A group of investment firms with a total of $20 trillion in assets have urged close to 2,000 companies to set emissions-cutting targets in compliance with global net-zero ambitions.

The target companies together represent as much as a quarter of global carbon dioxide emissions. Those companies are now being pressured to set reduction targets through the Science-Based Targets Initiative, Reuters reports. The move is supported by UK-based nonprofit CDP, which seeks to make environmental reporting and risk management standard practice for the corporate world.

The push for greater transparency in emissions reporting, and specific plans to reduce these emissions, has gathered speed amid the pandemic.
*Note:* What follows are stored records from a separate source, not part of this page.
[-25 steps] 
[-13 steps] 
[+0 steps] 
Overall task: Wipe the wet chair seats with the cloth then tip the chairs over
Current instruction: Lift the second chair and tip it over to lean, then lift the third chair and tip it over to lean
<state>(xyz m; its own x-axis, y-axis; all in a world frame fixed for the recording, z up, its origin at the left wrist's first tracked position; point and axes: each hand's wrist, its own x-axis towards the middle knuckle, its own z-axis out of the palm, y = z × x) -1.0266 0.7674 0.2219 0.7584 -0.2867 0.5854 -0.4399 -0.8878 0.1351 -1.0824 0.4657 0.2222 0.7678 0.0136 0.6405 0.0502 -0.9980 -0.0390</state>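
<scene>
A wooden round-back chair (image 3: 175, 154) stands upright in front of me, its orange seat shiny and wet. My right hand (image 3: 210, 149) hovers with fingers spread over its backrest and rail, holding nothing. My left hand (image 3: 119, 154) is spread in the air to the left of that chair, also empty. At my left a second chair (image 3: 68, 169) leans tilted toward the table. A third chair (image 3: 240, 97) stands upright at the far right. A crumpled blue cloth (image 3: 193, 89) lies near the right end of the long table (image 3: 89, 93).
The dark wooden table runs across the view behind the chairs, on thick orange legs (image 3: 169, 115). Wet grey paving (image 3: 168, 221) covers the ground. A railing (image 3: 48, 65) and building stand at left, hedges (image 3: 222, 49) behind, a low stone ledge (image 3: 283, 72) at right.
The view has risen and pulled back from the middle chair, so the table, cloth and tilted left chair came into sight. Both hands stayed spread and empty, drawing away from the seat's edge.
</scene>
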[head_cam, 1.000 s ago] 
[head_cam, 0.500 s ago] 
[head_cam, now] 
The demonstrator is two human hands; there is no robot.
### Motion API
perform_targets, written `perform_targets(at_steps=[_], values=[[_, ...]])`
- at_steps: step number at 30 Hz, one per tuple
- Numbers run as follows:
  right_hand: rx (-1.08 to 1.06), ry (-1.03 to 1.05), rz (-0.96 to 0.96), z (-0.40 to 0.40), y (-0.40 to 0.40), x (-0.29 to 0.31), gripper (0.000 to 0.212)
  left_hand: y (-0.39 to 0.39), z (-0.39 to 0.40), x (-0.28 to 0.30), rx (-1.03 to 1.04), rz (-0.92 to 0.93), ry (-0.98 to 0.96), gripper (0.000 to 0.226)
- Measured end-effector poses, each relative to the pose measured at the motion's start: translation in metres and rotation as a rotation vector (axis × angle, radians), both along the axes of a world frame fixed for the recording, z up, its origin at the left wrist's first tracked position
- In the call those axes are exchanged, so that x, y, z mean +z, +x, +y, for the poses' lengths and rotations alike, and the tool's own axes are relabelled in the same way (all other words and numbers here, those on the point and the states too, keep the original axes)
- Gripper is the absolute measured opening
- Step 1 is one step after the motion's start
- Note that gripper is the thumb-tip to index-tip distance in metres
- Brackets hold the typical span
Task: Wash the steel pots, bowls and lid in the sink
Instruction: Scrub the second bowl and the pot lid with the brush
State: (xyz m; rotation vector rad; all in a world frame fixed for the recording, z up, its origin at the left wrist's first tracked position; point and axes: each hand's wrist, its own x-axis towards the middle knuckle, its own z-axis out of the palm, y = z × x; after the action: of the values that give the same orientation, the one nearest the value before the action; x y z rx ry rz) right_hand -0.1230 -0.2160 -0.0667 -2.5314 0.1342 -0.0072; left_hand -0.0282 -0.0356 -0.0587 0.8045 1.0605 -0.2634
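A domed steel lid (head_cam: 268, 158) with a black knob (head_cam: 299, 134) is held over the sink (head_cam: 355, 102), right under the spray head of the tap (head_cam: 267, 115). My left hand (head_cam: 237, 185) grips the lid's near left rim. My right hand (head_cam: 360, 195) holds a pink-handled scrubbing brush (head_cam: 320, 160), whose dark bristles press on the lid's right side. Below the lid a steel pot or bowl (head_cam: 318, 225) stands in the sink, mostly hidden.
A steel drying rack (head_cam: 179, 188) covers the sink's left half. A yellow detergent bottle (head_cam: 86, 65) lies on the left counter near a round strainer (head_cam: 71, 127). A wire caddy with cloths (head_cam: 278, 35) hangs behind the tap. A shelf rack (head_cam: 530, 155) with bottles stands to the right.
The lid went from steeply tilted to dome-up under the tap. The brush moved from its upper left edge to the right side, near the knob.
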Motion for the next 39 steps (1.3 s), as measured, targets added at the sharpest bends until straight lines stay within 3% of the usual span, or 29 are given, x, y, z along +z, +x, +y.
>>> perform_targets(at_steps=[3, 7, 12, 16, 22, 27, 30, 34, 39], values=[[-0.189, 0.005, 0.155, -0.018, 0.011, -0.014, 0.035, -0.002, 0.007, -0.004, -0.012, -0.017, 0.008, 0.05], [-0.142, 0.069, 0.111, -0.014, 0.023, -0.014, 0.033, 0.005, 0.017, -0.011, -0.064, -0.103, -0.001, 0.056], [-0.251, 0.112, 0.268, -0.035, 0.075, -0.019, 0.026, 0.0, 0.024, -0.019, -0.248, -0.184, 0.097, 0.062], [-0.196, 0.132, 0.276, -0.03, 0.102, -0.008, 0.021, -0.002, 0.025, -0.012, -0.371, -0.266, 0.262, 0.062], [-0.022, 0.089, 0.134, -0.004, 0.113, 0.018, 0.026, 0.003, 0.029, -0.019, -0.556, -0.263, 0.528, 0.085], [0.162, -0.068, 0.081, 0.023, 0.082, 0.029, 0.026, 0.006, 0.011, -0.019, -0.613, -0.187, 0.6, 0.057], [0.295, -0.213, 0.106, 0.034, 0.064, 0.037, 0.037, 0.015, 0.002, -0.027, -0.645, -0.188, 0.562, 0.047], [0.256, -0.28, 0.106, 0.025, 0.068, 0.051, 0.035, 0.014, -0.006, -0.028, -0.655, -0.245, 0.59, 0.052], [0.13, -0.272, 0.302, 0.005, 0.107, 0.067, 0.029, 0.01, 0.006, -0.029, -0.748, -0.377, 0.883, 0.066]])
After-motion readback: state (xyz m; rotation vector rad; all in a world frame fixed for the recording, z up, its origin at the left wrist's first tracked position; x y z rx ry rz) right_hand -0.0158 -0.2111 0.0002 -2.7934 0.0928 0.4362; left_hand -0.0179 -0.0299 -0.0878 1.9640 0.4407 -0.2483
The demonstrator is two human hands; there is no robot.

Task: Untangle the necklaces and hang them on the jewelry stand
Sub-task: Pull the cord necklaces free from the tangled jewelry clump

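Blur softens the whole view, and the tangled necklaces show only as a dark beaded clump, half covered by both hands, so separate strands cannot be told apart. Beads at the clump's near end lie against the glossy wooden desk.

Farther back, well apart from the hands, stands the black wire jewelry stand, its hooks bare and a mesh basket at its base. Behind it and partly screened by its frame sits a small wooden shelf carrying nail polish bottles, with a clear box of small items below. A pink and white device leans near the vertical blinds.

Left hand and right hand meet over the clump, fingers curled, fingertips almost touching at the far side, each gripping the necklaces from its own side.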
Along with government pledges from Europe and China, the business world has also made moves in that direction, the most prominent of which was perhaps BP’s ambitious plan to reduce oil and gas production by 40 percent and achieve net-zero status by 2050.

“Climate change presents material risks to investments, and companies that are failing to set targets grounded in science risk losing out - and causing greater damage to the world economy,” said the global director of capital markets at CDP, Emily Kreps, as quoted by Reuters.

Banks are also backing this emission-cutting drive by allocating billions for green investments, cutting their exposure to the oil and gas industry, and, in the case of JP Morgan, helping clients align their operations with Paris Agreement targets by reducing their carbon footprint.

In separate news on the topic, a group of asset managers with a combined $5 trillion on assets said this week its members would work towards reducing their investment portfolios’ carbon footprint by a sizeable 29 percent by 2025.

Plans of this kind are likely to put additional pressure on oil and gas companies and could be one reason why European supermajors are turning so decisively towards renewable energy while planning to shrink their core operations.